» **Task description**: Look below for the line holding "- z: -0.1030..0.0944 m" and the line holding "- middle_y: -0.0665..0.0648". Transcribe exactly those lines and all lines between them, nothing more.

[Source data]
......

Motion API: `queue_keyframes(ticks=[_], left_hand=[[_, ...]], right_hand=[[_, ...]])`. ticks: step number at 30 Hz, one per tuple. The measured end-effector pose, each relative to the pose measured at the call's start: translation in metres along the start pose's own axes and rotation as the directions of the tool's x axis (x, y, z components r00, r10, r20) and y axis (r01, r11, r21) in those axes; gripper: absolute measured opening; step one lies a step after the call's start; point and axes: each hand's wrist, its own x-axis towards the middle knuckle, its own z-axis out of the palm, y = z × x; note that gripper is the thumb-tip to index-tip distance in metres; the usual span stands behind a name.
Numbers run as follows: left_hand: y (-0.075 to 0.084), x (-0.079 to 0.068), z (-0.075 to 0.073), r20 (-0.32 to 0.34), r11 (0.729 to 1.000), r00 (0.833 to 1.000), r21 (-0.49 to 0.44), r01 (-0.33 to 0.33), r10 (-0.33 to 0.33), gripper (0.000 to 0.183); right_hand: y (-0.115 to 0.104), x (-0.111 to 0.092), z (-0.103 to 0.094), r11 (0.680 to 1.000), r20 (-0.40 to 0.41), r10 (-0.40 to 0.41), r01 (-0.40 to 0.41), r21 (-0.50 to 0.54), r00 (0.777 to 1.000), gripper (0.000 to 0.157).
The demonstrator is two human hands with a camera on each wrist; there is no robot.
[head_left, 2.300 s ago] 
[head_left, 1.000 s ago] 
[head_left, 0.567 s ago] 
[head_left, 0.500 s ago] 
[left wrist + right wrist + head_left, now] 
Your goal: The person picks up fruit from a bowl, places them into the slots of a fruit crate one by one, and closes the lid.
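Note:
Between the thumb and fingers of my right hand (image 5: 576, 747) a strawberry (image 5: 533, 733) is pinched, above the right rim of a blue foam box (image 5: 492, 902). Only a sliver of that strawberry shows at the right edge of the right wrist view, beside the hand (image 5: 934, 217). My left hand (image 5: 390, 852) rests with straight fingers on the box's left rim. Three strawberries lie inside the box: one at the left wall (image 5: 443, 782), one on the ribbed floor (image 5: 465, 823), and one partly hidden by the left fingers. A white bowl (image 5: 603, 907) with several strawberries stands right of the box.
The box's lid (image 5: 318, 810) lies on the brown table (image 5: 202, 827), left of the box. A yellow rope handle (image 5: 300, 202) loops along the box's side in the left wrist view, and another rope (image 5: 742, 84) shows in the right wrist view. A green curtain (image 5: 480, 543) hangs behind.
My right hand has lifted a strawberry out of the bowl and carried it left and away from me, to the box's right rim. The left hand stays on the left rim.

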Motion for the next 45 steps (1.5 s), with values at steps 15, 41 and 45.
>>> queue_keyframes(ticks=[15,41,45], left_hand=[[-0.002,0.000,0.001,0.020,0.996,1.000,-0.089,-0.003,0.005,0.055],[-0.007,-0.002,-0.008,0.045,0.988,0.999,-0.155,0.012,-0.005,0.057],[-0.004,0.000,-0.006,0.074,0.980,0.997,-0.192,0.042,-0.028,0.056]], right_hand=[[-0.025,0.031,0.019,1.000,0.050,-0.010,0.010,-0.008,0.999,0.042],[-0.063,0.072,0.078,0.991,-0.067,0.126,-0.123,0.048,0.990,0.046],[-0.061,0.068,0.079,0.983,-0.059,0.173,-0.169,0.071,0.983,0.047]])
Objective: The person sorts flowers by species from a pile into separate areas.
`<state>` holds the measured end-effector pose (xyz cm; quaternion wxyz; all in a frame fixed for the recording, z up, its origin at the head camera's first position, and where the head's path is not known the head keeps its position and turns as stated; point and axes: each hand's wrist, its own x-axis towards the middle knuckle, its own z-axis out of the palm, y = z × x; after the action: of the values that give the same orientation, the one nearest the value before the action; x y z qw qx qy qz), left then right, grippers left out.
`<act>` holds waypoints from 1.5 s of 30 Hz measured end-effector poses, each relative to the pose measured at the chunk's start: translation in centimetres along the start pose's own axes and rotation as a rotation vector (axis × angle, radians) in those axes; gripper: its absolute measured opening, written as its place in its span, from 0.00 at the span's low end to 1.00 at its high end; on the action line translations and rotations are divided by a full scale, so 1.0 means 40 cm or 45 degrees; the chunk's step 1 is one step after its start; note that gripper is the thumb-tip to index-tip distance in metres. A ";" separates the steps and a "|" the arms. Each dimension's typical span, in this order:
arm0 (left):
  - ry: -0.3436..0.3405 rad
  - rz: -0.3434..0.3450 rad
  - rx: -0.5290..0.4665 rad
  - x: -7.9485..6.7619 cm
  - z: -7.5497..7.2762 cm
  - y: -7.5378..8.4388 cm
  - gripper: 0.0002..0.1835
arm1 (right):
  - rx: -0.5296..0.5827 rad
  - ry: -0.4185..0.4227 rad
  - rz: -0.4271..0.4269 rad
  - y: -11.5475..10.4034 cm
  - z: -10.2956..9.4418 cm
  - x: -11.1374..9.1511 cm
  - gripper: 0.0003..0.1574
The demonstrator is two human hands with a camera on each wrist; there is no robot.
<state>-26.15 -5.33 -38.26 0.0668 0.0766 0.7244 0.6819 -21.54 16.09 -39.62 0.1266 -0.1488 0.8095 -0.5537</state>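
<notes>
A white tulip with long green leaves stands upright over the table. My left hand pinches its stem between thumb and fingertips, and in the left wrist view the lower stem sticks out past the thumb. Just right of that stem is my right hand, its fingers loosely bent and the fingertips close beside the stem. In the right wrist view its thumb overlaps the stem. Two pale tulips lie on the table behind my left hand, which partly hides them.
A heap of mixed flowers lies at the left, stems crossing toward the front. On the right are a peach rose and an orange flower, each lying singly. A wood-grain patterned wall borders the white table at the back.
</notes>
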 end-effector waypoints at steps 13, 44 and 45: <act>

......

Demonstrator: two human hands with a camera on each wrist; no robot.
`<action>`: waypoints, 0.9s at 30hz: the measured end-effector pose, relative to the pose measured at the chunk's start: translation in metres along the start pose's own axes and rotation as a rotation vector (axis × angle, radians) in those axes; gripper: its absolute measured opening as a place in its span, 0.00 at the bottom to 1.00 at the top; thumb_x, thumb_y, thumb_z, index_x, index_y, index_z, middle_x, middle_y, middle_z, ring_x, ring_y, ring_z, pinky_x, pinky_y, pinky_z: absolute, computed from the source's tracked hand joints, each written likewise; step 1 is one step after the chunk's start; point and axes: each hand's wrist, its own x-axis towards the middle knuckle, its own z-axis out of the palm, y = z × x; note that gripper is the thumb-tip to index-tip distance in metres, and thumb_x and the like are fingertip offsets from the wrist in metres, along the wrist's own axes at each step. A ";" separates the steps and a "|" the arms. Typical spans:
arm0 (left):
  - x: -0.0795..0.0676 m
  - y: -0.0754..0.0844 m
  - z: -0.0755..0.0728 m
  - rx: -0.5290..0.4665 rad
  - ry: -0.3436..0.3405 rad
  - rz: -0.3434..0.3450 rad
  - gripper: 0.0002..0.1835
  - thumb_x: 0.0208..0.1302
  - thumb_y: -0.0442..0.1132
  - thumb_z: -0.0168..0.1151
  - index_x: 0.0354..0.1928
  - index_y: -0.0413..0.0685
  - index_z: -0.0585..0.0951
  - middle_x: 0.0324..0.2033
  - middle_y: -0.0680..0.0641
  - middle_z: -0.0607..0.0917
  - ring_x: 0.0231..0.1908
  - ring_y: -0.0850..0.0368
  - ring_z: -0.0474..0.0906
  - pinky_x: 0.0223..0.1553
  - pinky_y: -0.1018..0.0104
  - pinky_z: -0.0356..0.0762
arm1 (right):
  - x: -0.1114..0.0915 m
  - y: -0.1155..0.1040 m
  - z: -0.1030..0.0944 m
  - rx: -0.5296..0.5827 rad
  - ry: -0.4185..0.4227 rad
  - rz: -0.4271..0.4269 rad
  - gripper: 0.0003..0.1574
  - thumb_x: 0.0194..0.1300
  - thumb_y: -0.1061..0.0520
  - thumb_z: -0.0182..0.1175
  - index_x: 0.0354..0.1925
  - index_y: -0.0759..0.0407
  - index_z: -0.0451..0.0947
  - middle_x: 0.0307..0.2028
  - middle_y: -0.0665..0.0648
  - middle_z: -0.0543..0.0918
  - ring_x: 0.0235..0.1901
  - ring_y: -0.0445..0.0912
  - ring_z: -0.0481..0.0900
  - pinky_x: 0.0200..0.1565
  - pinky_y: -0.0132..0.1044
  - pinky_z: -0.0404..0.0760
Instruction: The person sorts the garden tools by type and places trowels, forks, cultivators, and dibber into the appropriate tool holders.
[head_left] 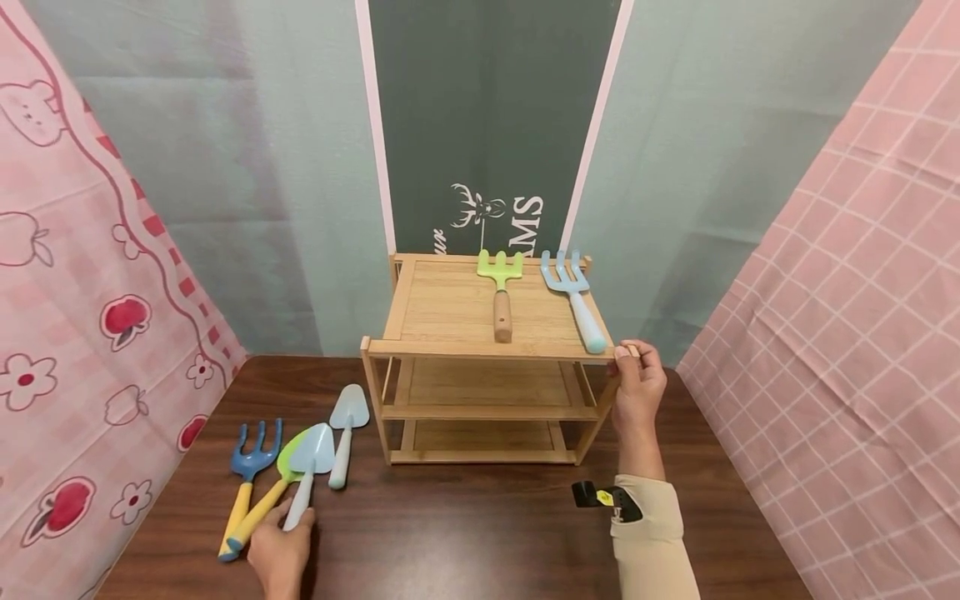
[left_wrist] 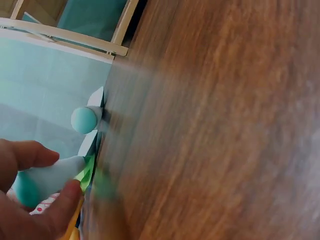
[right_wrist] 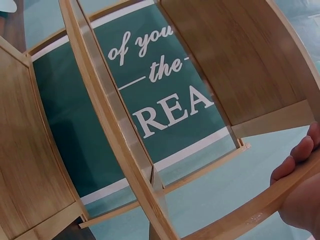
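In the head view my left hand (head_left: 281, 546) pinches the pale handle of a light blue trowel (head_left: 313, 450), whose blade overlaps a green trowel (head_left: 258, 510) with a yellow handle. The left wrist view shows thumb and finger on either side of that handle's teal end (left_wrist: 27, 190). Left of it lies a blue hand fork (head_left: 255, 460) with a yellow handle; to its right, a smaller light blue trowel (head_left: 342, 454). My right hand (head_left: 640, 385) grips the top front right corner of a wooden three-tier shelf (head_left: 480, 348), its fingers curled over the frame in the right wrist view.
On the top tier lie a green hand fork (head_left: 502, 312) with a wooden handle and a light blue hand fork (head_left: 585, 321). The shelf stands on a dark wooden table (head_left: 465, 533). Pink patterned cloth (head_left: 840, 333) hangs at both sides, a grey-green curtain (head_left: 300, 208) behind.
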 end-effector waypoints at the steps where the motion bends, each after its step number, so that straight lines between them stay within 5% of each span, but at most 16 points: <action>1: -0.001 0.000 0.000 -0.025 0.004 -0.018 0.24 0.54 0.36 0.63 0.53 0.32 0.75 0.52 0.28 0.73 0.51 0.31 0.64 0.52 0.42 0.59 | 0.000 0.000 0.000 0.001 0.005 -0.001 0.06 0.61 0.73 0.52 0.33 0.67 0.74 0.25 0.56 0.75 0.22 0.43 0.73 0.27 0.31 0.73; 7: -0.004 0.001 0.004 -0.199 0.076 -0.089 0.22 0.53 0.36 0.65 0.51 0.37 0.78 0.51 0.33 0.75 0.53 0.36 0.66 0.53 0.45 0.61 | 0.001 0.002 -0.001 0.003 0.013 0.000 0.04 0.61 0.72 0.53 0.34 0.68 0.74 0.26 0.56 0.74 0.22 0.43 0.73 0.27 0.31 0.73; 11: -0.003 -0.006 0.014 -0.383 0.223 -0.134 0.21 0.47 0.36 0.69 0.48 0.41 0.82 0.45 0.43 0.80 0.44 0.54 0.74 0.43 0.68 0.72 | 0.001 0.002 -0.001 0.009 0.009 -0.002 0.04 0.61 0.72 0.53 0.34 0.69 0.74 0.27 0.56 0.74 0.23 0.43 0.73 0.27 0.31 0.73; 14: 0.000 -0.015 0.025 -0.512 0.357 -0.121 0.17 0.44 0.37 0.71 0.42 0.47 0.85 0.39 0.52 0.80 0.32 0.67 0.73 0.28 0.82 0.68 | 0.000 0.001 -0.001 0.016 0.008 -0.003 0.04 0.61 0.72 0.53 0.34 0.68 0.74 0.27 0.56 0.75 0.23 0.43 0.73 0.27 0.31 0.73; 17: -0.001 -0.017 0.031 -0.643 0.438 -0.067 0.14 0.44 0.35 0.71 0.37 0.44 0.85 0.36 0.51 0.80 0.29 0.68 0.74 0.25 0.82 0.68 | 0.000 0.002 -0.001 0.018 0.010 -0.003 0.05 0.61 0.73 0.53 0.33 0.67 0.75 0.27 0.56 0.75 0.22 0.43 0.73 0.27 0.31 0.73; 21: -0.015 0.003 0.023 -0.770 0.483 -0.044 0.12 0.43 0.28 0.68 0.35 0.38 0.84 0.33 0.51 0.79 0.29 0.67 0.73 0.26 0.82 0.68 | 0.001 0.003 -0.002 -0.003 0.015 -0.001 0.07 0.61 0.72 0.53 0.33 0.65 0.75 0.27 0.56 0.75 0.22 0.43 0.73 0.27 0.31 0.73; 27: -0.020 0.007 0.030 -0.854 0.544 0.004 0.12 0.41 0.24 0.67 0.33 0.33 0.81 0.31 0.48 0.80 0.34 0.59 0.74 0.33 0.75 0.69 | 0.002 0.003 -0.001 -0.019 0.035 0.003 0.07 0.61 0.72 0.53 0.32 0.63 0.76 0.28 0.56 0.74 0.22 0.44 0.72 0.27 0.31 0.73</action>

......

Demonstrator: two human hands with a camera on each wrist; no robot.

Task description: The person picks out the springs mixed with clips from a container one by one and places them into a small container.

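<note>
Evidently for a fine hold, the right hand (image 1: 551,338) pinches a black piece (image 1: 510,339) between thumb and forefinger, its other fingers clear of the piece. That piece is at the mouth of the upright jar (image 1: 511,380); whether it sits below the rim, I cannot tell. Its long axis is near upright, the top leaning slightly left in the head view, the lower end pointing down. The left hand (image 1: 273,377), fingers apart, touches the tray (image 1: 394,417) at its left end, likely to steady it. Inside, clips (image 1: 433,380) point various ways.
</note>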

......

» **Task output**:
  - z: -0.1030..0.0944 m
  - rx: -0.5296..0.5827 rad
  - ry: -0.4185..0.4227 rad
  - rz: -0.4271..0.4269 rad
  - gripper: 0.0003..0.1574
  - thumb_x: 0.0194..0.1300
  - thumb_y: -0.1061..0.0520
  - thumb_z: -0.0182..0.1175
  - index_x: 0.0354..0.1925
  - index_y: -0.0759..0.0407
  - index_z: -0.0451..0.0947
  - middle_x: 0.0307..0.2028
  - middle_y: -0.0665..0.0648

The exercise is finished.